Slow cooked lamb rendang

I’ve got a bit of a slow cooking obsession at the moment and I am not entirely sure what brought it on. Part of me feels it could be to do with the time of year. When it is cold outside there is something special about having a home filled with the aroma of meat gently cooking in the kitchen. I am pretty certain, however, that it is most likely down to the fact that slow cooked meats are just incredible. On top of this, slow cooking a joint of meat is so amazingly easy it makes for stress free cooking with unbeatable end results.

the raw ingredients

This recipe came about as I was looking for something to cook for friends. Often when cooking for people you end up spending a lot of time in the kitchen preparing the food rather than enjoying their company. To avoid this I decided that I would make a slow cooked curry using lamb shanks. Unfortunately when we went shopping there were no shanks in sight; this put me into a quandary. After much deliberation I thought I would try something new and make this using a shoulder of lamb instead; this was a very good decision.

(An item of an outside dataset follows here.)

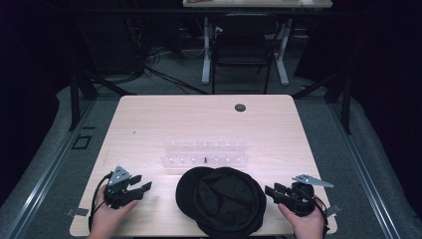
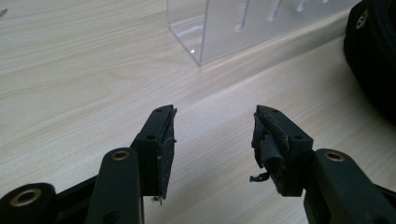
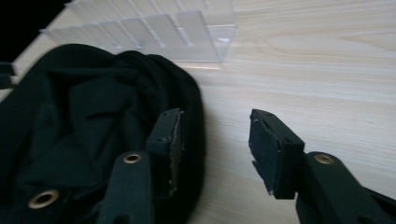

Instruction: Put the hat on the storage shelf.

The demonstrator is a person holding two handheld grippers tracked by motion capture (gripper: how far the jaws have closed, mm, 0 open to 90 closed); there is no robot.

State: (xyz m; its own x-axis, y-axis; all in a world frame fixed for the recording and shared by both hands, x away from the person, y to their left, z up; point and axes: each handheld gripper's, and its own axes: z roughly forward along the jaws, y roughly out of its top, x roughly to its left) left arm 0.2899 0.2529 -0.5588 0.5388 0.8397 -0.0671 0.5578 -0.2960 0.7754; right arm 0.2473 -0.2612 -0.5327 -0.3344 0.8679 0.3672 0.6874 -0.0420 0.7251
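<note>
Bench (image 1: 149,119): pale wood-grain laminate, rectangular with rounded corners, a small dark round grommet (image 1: 240,107) near its far edge.
Cap (image 1: 221,199): soft black fabric, matte and creased, rounded crown with a curved flat brim at its left; lies at the bench's near edge, between the two grippers.
Rack (image 1: 205,154): clear acrylic, glossy, long and low with thin upright dividers; sits just beyond the cap.
Left gripper (image 1: 142,188): black hard plastic, blocky jaws spread wide with bare bench between them; pads worn and frayed.
Right gripper (image 1: 271,191): jaws spread wide, holding nothing; its tips sit just beside the cap's edge.
</note>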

toasting spices before grinding

I took my inspiration for this dish from a James Martin recipe that I found on the BBC food website. Obviously instead of the shanks use a shoulder of lamb keeping in mind that it will have to fit into your largest pot. Other than that I pretty much followed the recipe above apart from using about twice as much stock. This was because I wanted the meat to fall off the bone and be served in the thick reduced sauce; rather than for the sauce to coat the meat. I probably used at least twice as many spices as well; no reason for this other than my need to make things as flavoursome as possible.

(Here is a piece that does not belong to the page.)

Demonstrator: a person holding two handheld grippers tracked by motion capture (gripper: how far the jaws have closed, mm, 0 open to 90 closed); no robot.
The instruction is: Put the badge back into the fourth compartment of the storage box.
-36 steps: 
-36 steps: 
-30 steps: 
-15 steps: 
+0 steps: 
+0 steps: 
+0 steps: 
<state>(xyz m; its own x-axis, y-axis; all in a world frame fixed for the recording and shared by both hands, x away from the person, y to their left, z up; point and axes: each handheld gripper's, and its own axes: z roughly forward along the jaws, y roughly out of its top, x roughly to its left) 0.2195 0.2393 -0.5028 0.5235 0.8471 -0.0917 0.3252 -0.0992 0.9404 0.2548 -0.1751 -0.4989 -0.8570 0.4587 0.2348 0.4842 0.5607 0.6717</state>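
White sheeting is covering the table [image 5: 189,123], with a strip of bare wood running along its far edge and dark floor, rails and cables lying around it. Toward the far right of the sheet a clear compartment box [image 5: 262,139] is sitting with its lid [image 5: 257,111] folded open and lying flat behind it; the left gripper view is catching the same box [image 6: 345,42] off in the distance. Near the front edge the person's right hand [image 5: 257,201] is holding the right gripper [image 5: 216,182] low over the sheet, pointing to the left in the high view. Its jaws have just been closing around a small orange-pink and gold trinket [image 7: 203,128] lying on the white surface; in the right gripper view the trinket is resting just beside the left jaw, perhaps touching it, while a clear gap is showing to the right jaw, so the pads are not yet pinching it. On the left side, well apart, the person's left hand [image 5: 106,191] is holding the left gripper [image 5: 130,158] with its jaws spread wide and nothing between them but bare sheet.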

Browning the meat with spices and onions
Browning the meat with spices and onions
time to dig in
time to dig in

As I mentioned I cooked this for a meal for friends and so I got it started about 4 hours before they were due to arrive. This meant that all I had to do was cook some rice and chop some coriander once the curry was ready. I also decided to chop some almonds to sprinkle over the top; unfortunately these did not look that great in the pictures. The difference in texture was a nice touch however. The curry was really beautiful with a deep rich sauce that was aromatic with the right amount of heat. The meat was incredibly tender and just melted in the mouth which is what slow cooking is all about. The five of us wolfed down the whole lot without hesitation which is exactly what you want when hosting a meal.

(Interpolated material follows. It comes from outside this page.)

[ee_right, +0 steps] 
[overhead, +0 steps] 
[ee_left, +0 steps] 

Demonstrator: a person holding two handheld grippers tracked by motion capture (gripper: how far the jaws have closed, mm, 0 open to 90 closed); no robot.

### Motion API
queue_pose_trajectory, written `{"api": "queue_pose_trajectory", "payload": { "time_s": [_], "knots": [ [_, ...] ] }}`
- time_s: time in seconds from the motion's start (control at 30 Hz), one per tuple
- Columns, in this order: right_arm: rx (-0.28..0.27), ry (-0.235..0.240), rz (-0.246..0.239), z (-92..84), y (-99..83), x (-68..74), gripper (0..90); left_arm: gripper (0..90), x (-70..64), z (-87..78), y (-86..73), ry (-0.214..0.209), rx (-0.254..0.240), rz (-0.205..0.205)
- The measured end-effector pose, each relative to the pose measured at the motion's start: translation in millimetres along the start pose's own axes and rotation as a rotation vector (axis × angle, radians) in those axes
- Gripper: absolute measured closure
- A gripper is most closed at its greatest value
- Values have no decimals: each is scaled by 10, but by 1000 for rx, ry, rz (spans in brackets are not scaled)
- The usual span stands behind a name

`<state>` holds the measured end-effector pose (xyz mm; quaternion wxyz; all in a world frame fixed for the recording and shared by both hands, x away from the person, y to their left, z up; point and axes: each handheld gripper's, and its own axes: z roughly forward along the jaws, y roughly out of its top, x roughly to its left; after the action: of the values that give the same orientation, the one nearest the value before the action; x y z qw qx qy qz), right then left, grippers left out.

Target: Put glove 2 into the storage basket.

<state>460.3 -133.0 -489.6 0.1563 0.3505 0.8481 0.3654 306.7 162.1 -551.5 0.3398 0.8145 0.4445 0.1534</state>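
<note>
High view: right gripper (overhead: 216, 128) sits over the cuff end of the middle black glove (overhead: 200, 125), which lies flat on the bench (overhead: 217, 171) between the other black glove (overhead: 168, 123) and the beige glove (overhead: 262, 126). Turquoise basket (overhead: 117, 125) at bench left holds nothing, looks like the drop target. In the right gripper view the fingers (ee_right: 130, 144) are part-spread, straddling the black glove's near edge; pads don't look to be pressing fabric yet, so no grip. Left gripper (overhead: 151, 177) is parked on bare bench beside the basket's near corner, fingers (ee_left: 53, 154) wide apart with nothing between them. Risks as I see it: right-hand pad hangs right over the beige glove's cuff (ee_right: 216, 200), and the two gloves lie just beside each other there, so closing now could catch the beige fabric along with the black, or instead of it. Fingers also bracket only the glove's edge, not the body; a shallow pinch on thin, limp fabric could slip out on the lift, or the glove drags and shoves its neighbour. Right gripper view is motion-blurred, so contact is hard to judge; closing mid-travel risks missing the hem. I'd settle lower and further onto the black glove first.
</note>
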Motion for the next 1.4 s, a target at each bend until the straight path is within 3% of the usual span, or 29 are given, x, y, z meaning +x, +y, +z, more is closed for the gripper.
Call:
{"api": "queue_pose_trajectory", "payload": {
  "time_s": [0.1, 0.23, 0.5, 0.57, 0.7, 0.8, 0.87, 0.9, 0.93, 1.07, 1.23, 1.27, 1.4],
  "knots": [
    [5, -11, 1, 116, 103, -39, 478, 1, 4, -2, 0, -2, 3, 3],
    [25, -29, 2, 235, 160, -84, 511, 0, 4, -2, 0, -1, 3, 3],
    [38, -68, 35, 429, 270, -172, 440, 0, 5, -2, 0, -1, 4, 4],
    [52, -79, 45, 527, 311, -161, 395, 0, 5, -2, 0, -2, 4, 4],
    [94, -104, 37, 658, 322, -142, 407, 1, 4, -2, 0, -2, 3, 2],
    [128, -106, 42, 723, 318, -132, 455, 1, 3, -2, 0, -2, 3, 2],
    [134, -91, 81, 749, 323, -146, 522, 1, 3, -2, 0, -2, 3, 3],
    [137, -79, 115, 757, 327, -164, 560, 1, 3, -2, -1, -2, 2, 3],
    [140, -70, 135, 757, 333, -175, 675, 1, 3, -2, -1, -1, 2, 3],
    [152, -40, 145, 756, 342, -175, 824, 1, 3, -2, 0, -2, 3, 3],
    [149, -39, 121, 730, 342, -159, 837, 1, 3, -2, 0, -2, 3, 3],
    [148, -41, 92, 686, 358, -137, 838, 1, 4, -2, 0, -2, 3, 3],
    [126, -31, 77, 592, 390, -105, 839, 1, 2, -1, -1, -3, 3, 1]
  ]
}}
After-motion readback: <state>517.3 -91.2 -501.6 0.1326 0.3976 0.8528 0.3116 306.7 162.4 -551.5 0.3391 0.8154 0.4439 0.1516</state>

meltingly tender lamb rendang
meltingly tender lamb rendang

If you are looking for something different on a Sunday to a traditional roast then I would highly recommend this recipe. James Martin is one of my absolute favourite chefs and his recipes are always really clear and easy to follow no matter how complex the dish. It is not often that I follow a recipe – I tend to read three or four and take the parts I like – but sometimes it is worth it as they give you inspiration to try new things and techniques. Using the shoulder for this was a new technique for me and one that I absolutely do again, it was really easy and tasted great. Do it.